**Task item**
Repeat the entries below exactly, pictures excluded.

**Records from a dataset**
#####

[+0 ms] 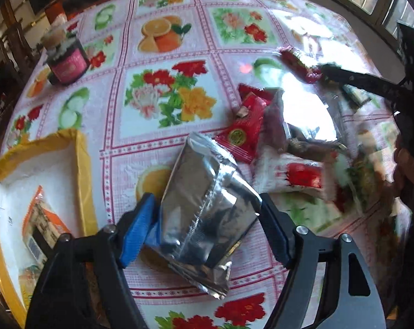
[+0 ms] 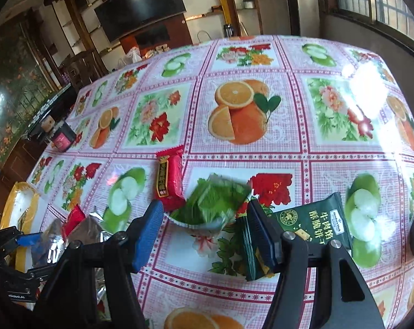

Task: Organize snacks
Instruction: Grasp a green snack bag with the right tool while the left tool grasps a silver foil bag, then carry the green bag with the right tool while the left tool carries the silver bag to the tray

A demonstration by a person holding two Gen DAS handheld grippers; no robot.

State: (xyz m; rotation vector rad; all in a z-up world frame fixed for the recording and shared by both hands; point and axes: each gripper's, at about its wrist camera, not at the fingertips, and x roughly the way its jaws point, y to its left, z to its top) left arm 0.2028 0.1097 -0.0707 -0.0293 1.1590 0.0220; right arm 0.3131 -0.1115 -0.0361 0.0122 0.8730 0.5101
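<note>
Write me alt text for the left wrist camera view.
The left gripper straddles a crinkled silver foil snack pouch on a fruit-and-flower tablecloth, jaws apart. A yellow-rimmed white tray at left holds an orange packet; red snack packets lie beyond.

Both wrist cams look steeply down, close over the table (image 1: 163,63); both catch the yellow tray (image 1: 80,164) & jar (image 2: 62,137).

A crumpled silver foil snack packet (image 1: 204,205) lies tilted near the yellow-rimmed tray (image 1: 80,170), which holds an orange-wrapped snack (image 1: 43,219). Red packets (image 1: 245,128) lie beyond; a green packet (image 2: 212,203) further right.
</note>
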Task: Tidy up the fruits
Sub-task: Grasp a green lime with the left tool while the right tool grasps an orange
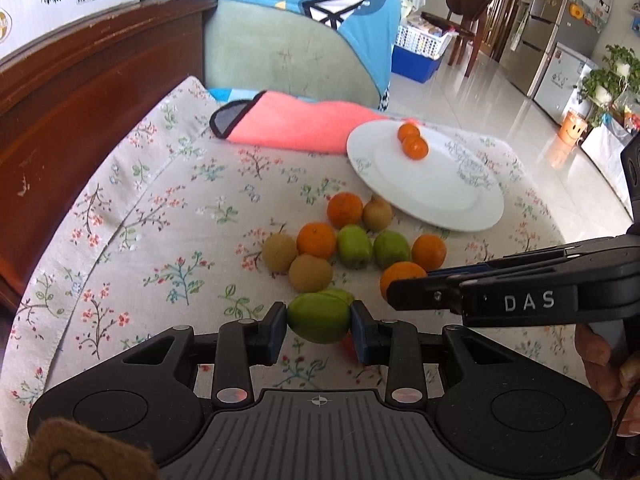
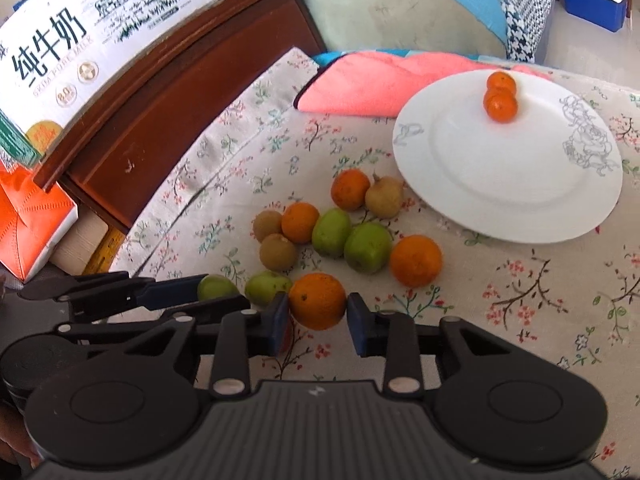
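Floral tablecloth (image 2: 540, 320), bare right of plate (image 2: 520, 216)

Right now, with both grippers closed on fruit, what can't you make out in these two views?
- Left wrist view: the orange is half covered by the right gripper.
- Left wrist view: a second green fruit sits mostly behind the held green fruit.
- Right wrist view: the left gripper covers much of that fruit.
- Both views: the rear of two small oranges on the plate is partly blocked.
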Tool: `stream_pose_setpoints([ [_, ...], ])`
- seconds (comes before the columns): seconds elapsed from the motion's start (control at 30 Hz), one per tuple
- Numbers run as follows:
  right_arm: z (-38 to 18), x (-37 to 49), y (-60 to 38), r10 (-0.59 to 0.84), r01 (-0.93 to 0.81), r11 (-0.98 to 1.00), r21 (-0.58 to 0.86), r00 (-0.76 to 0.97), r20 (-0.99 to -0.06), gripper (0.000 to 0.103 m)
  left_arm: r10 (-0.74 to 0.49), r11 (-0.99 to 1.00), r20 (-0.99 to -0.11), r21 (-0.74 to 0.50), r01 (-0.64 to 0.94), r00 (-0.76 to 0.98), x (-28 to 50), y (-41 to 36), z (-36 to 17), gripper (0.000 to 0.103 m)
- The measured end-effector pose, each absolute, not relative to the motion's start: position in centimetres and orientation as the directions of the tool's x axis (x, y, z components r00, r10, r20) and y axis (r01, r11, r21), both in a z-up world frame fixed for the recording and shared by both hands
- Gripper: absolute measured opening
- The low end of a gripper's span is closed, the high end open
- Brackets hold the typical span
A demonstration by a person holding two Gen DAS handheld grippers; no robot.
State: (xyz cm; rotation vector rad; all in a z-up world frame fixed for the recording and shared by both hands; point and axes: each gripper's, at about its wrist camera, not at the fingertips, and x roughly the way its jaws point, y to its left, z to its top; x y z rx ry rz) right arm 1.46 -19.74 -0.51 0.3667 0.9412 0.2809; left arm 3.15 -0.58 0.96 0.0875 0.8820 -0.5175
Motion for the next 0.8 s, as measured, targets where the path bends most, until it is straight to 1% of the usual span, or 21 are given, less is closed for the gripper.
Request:
stream_pose_setpoints([
  [0.2,-0.1,1.7,-20.4,0.364,-0.047,0.909,0.413,0.573,-0.735,0.032,-0.399,0.881,-0.744,-0.148,0.450,0.536,3.5,-1.3,1.6,0.032],
  [0.5,1.7,2.0,-23.0,0.343,-0.002,0.897,0.442,0.635,-0.692,0.032,-0.429,0.879,-0.712,-0.187,0.438,0.556,4.7,-3.2,2.9,0.032],
  [0.8,2.8,2.2,-27.0,0.254,0.118,0.882,0.457,0.696,-0.671,0.032,-0.467,0.864,-0.687,-0.220,0.452,0.558,5.8,-6.3,4.0,0.032],
])
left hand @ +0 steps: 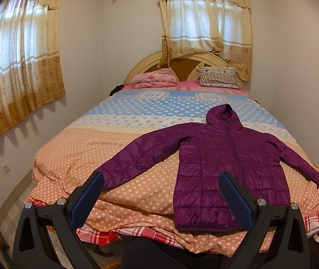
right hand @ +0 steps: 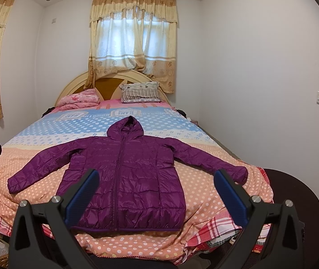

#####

**Written solution**
[+0 ms] 
[+0 ms] 

Task: Organize snacks
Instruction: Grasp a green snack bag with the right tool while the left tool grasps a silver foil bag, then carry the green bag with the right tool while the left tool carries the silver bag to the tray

A demonstration by a person holding two Gen DAS handheld grippers; no robot.

State: (xyz m; rotation vector rad; all in a z-up world frame fixed for the recording and shared by both hands; point and axes: each gripper's, at about its wrist camera, not at the fingertips, and x roughly the way its jaws point, y to its left, z to its top) left arm 0.2028 0.1097 -0.0707 -0.0293 1.1590 0.0220; right arm 0.3131 -0.1115 -0.0361 0.0122 0.8730 0.5101
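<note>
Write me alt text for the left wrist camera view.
The left gripper straddles a crinkled silver foil snack pouch on a fruit-and-flower tablecloth, jaws apart. A yellow-rimmed white tray at left holds an orange packet; red snack packets lie beyond.

Both wrist cams look steeply down, close over the table (image 1: 163,63); both catch the yellow tray (image 1: 80,164) & jar (image 2: 62,137).

A crumpled silver foil snack packet (image 1: 204,205) lies tilted near the yellow-rimmed tray (image 1: 80,170), which holds an orange-wrapped snack (image 1: 43,219). Red packets (image 1: 245,128) lie beyond; a green packet (image 2: 212,203) further right.
</note>
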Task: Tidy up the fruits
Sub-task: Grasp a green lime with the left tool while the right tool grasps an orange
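Floral tablecloth (image 2: 540, 320), bare right of plate (image 2: 520, 216)

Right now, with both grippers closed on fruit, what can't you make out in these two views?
- Left wrist view: the orange is half covered by the right gripper.
- Left wrist view: a second green fruit sits mostly behind the held green fruit.
- Right wrist view: the left gripper covers much of that fruit.
- Both views: the rear of two small oranges on the plate is partly blocked.
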Tool: `stream_pose_setpoints([ [_, ...], ])`
- seconds (comes before the columns): seconds elapsed from the motion's start (control at 30 Hz), one per tuple
- Numbers run as follows:
  right_arm: z (-38 to 18), x (-37 to 49), y (-60 to 38), r10 (-0.59 to 0.84), r01 (-0.93 to 0.81), r11 (-0.98 to 1.00), r21 (-0.58 to 0.86), r00 (-0.76 to 0.97), r20 (-0.99 to -0.06), gripper (0.000 to 0.103 m)
  left_arm: r10 (-0.74 to 0.49), r11 (-0.99 to 1.00), r20 (-0.99 to -0.11), r21 (-0.74 to 0.50), r01 (-0.64 to 0.94), r00 (-0.76 to 0.98), x (-28 to 50), y (-41 to 36), z (-36 to 17), gripper (0.000 to 0.103 m)
- The measured end-effector pose, each absolute, not relative to the motion's start: position in centimetres and orientation as the directions of the tool's x axis (x, y, z components r00, r10, r20) and y axis (r01, r11, r21), both in a z-up world frame fixed for the recording and shared by both hands
- Gripper: absolute measured opening
- The low end of a gripper's span is closed, the high end open
- Brackets hold the typical span
A demonstration by a person holding two Gen DAS handheld grippers; no robot.
State: (xyz cm; rotation vector rad; all in a z-up world frame fixed for the recording and shared by both hands; point and axes: each gripper's, at about its wrist camera, not at the fingertips, and x roughly the way its jaws point, y to its left, z to its top; x y z rx ry rz) right arm 1.46 -19.74 -0.51 0.3667 0.9412 0.2809; left arm 3.15 -0.58 0.96 0.0875 0.8820 -0.5175
Motion for the next 0.8 s, as measured, targets where the path bends most, until it is straight to 1% of the usual span, or 21 are given, less is closed for the gripper.
Request:
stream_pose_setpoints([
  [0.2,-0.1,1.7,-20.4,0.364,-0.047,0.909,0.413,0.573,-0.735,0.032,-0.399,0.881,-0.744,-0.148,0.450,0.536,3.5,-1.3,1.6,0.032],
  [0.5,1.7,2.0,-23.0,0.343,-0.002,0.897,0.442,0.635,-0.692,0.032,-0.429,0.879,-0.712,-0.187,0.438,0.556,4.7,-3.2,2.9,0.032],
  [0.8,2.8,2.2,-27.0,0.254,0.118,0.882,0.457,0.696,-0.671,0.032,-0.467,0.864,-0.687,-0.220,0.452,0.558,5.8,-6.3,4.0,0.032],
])
left hand @ +0 steps: 
right hand @ +0 steps: 

That is the complete output.